Wednesday, February 25, 2009

A Public Thank You to Kim Ward

As we all know by now, the WPA's Kim Ward will soon leave as the head honcho for that terrific artists' organization.

I can’t exactly recall the first time that I met Kim Ward, but the first time that she made a distinct impression on me was back when she was one of the several WPA people working under Annie Adjchavanich’s leadership and the WPA was at the Corcoran and they had just published their first Artists Directory.

They were distributing boxes of the books through galleries in the District and Greater DC area, and I was working that day at my old and first gallery in Canal Square in Georgetown. We had asked for a couple of boxes, and Ward came into the gallery carrying one of the boxes, with that huge smile that she always seems to have.

“I’m illegally parked!” she announced in her hypnotizing Southern accent.

“You’ll get a ticket,” I predicted. “Let me go back with you to the car and I’ll bring the second box over.”

Kim WardI walked with her across the street and picked up the second box from her car. She zipped away to her next delivery spot.

“Damn,” I said as I struggled with the weight of the box of books, “How’d in the hell did that tiny thing carry this box?”

It was the first of many instances where Kim Ward would show me and others the toughness, resiliency and hard working ethic of a woman in love with her job and the huge number of artists that the WPA represents.
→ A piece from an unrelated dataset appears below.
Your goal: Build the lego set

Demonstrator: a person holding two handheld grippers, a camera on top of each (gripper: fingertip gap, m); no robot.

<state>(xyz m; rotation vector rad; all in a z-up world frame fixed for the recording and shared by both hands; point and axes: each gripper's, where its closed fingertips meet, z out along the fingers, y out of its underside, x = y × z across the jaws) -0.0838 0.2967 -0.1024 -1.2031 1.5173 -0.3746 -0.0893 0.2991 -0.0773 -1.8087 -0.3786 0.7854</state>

I’ve seen this woman scrubbing floors, painting walls, patching up holes, washing dishes, hammering at walls, cleaning spills, serving food… hanging artwork, all the stuff that makes the life of the director of an artists’ organization a glamorous job.

Ward worked her way up the WPA ladder until she became the executive director and new leader of the WPA, and in the five years since that happened she re-crafted that organization into a very important part of what makes the Washington, DC art scene “tick.”

Ward’s accomplishments at the helm of the WPA have been nothing short of spectacular; all the way from guiding the organization to the digital age to guiding it right out of the heavy shadow of the Corcoran Gallery of Art.

It can be probably argued that the Corcoran provided a life line to the WPA after several directors almost ran the organization into extinction. The Corcoran relationship allowed the WPA to rediscover itself, and to breathe a little easier in financial terms.

First under the dizzying leadership of my good friend Annie Adjchavanich and then under Kim Ward’s strong and steady hand the WPA began to rise again, and eventually it regained its independence last year.

And once again, it would be hard to imagine Washington, DC without a WPA. And hard to imagine a WPA without Kim Ward.

I am proud to call her my friend and on behalf of the thousands of WPA artist members, and of the Greater DC area art dealers, and every symbiot of the District’s art scene: Kim Ward, thank you!

2 comments:

Anonymous said...

Lenny, your kind words are shared by the entire WPA family, friends, Board of Trustees and members...

Thank you for your continued support of the organization, and we look forward to introducing Lisa Gold to the community in a couple weeks.

sincerely,
Jennifer Motruk Loy
Chair, WPA Governance Committee
Board of Trustees

kristina said...

awesome note, Lenny! you really got to the heart of what Kim has done for WPA and the DC art scene. She will be missed!